The key authorities (KAs) advise that authorities should ensure that there are recovery and resolution plans in place for all domestic banks that could be systemic in the event of failure. Furthermore, authorities should have powers to require banks to adopt measures to improve their resolvability.
At present, the existing framework lacks both of these provisions. There is no existing obligation for banks to create and uphold recovery plans, and the authorities lack the legal authority to conduct resolution planning or mandate a bank to eliminate impediments to resolution, except in cases where the bank is already undergoing resolution and is under the supervision of the SDIF. Resolution planning is initiated solely when the BRSA informs the SDIF that a bank has been instructed to implement corrective, remedial or restrictive measures.
At that point, when it becomes likely that resolution may be required, the SDIF develops a Resolution Action Plan, which includes alternative bank-specific resolution plans; a verification process for determining the number of insured deposits to be covered; and plans for the rapid deployment of personnel for the safeguarding of information technology systems and data of the bank. However, this falls short of the resolution planning specified in the Key Attributes, and the authorities do not have a framework by which they identify banks that are likely to be systemic in the event of failure for resolution purposes.
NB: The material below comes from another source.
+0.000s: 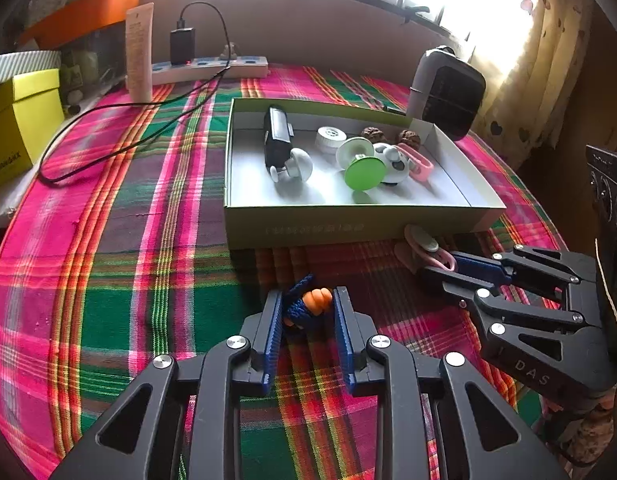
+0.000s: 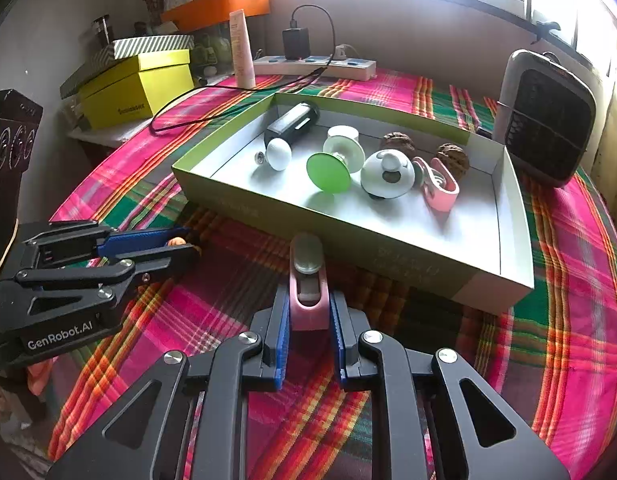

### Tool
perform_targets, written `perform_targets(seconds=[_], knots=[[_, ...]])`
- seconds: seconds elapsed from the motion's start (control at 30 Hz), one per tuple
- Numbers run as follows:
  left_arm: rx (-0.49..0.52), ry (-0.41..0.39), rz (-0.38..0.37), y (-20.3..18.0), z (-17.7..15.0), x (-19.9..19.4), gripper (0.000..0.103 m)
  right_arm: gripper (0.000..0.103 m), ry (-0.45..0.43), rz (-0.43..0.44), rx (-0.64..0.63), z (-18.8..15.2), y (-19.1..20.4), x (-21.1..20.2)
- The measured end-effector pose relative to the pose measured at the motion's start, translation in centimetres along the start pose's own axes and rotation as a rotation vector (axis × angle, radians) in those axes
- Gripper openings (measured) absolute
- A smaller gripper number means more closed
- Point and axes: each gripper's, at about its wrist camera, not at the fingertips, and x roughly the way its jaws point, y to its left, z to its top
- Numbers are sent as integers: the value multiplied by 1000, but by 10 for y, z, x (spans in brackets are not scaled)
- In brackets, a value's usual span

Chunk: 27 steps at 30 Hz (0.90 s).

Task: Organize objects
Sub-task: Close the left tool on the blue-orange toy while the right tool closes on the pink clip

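Note:
A small knitted blue and orange toy (image 1: 317,299) lies on the plaid cloth in front of the box, and my left gripper (image 1: 307,298) is shut on it, its blue pads pressing both sides. My right gripper (image 2: 308,300) is shut on a pink clip (image 2: 308,280) whose round end points at the box wall. The open green-sided box (image 1: 348,228) holds a black device (image 1: 277,136), a white knob (image 1: 298,164), a green suction cup (image 1: 364,172), a white round toy (image 2: 386,176), another pink clip (image 2: 438,186) and two walnuts (image 2: 452,158). In the right wrist view my left gripper (image 2: 184,246) shows at the left.
A grey heater (image 1: 448,92) stands behind the box on the right. At the back lie a power strip (image 1: 212,66) with a black charger and a looping cable (image 1: 108,120), a pale tube (image 1: 139,52) and a yellow box (image 1: 20,120). Plaid cloth covers the table.

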Motion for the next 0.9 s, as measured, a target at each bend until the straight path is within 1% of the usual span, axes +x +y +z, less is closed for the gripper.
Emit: perform_targets(seconds=[0.17, 0.23, 0.37, 0.5, 0.57, 0.63, 0.9], knots=[[25, -1, -3, -2, -1, -1, 28, 19, 3, -25, -17, 5, 4, 6], [53, -6, -11, -4, -1, 0, 34, 19, 3, -34, -21, 6, 5, 7], [85, -10, 14, -8, 0, 1, 35, 19, 1, -32, -8, 6, 3, 7], [73, -12, 5, -6, 1, 1, 35, 19, 1, -38, -7, 6, 3, 8], [70, -13, 9, -5, 1, 1, 32, 19, 1, -41, -7, 6, 3, 7], [65, -15, 27, -4, 1, 1, 23, 19, 0, -38, -3, 6, 3, 7], [46, -16, 17, 0, 1, 0, 20, 18, -5, -34, 9, 5, 2, 5]])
Deposits in the Case of Insolvency
In accordance with Article 63 of the Banking Law, savings deposits and participation funds held by natural persons in credit institutions are subject to insurance provided by the SDIF. The specific coverage amount is determined by the SDIF Board, following approval from the Central Bank, the BRSA and the Treasury. For the year 2023, savings deposits and participation funds not related to commercial transactions are insured up to TRY400,000 per individual. The SDIF establishes the risk-based insurance premium tariff, collection schedule, methodology, and other related terms after consulting with the BRSA.
To ensure a banking environment the BRSA has recently implemented a range of regulations and guidelines for operations in digital banking.
As digital banking continues to grow, it is crucial to establish frameworks that protect the security and integrity of financial transactions. In Turkey, the regulatory framework governing banking is primarily based on Law No 6493, which addresses Payment and Securities Settlement Systems, Payment Services and Electronic Money Institutions.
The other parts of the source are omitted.